Bas veranderde niet van zeugenras bij de omschakeling. Een deel van de zeugenstapel werd opgeruimd, met de rest werd verder gefokt. Sinds 2 jaar kruist Bas ook Zwitsers landras in. Bas: ‘Deze dieren zijn het al zo lang gewoon om los te lopen dat je een deel van dit karakter meeneemt in het fokken. De dieren hebben ook een socialer karakter. Ik fok op 12 biggen en 16 spenen. Dit vind ik voldoende’. Het uitvalpercentage bij de biggen krijgt Bas steeds beter onder de knie, al piekte dit net na de omschakeling wel flink. De conventionele zeugen kennen het loslopen in de kraamstal niet en dat gaf hier en daar veel uitdagingen. De biggen worden allen pas gespeend als ze 40 dagen of ouder zijn.

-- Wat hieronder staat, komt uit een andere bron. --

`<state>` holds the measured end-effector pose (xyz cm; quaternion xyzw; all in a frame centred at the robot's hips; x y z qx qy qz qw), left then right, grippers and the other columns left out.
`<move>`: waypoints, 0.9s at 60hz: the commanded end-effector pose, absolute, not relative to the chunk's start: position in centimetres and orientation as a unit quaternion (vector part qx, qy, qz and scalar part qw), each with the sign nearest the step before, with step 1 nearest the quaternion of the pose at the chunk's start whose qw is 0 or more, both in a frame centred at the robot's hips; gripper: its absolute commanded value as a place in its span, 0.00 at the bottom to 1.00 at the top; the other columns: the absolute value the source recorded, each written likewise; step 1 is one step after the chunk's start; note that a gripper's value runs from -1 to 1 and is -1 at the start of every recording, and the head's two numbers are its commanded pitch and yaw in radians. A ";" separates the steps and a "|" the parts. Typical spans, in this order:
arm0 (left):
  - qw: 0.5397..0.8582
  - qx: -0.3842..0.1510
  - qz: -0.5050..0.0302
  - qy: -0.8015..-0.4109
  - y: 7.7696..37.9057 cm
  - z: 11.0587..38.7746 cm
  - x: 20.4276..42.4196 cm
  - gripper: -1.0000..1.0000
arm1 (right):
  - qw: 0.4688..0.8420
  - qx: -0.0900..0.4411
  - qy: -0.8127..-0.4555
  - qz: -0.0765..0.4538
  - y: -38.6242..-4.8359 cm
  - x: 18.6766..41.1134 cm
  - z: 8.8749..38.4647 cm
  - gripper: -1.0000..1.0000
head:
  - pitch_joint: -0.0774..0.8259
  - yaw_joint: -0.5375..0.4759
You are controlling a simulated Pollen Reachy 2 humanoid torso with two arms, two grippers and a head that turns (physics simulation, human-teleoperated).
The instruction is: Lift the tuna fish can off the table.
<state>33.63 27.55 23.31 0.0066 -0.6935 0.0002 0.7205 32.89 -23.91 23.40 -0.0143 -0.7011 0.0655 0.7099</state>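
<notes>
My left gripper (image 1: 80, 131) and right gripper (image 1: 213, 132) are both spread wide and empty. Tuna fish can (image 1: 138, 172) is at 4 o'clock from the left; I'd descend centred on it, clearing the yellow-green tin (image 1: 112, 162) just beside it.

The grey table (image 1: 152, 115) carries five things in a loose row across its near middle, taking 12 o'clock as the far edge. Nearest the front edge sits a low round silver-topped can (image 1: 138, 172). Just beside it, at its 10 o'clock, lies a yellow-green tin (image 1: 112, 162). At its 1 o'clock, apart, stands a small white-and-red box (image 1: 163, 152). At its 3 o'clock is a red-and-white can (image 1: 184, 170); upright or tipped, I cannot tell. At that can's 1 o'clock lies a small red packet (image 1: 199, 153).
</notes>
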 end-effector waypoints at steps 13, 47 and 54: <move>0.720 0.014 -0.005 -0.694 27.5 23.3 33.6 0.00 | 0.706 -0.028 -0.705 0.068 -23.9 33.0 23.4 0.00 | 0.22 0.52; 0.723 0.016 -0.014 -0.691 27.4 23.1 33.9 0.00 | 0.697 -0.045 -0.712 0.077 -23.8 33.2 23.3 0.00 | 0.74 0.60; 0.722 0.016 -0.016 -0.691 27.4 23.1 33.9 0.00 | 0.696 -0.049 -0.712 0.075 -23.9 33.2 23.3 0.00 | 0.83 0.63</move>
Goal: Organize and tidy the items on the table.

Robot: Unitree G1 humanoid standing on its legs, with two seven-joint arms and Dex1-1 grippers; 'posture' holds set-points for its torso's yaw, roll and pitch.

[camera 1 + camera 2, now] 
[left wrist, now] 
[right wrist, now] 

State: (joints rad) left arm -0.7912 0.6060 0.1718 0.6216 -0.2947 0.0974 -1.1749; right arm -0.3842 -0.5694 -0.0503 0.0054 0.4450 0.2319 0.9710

‘Ik ben een beetje natuurlijk in een 2-wekensysteem gerold, omdat er in biologische varkenshouderij geen hormonen gebruikt worden en synchronisatie van de berigheid dus niet mogelijk is. In 2002 werd er op het toen nog gangbare bedrijf een nieuwe potstal voor 144 gangbare zeugen gebouwd, met groepshuisvesting op stro. Daar verblijven nu maar 60 zeugen. Die hebben alle ruimte van de wereld. Een deel van die stal wordt nu ook maar gebruikt voor extra stro-opslag. De Groene Weg stelt als eis bovenop de Europese biologische wetgeving, dat de stallen ingestrooid moeten worden met biologisch stro. Een andere bijkomende eis vanuit deze afnemer is de toegang tot weide voor de zeugen. Onze weide is 1 ha groot en won in 2018 de prijs voor mooiste modderpoel van Nederland’ vertelt Bas.

 

 

De vleesvarkens en biggen

Ook de vleesvarkenstal werd verbouwd bij de omschakeling. Bas: ‘We hadden het geluk dat we rondom de stal uitlopen konden creëren en zo alle binnenruimte van de bestaande stal optimaal konden benutten. Bij de vleesvarkens zit ik met een uitvalpercentage van 1,9%.  De beren worden verdoofd gecastreerd, een deel van het vlees gaat naar Duitsland, en daar is het een eis is bij afnemers. Verder is het voor het dierenwelzijn ook niet bevorderend om niet te castreren. Biologische varkens worden iets ouder dan conventionele varkens. Als beren en gelten dan in de grote groepen door elkaar lopen terwijl ze allen in de ‘puberteit’ komen, dan is dat vragen om heibel’.

 

 

De kraamhokken zijn zo ingericht dat de zeugen met hun snuit naar de uitloopopening gaan liggen en met hun achterste naar de warmtelamp. Zo wordt er vlakbij het biggennest geworpen. Bas werkt met het Deens systeem met onderkruipen, met lampen op sensor die starten bij 37°C en over een periode van 20 dagen afbouwen tot 24°.

 

 

‘De huidige kraamstal is eigenlijk te groot, te veel volume en daardoor in de wintermaanden te koud, daarom investeren we binnenkort in een nieuwe kraamstal. Via crowdfunding haalden we maar liefst €82 000 op voor deze nieuwe stal. De verschillende kraamhokken krijgen een persoonlijk reclamebord met verwijzing naar de grootste investeerders, hun eigen ‘skybox’ zeg maar. Dat vind ik nu net het mooie aan biologisch produceren: je hebt niet enkel terug veel meer contact met je dieren, maar ook verbinding met je consumenten. De mensen waarderen veel meer je verhaal’ besluit Bas.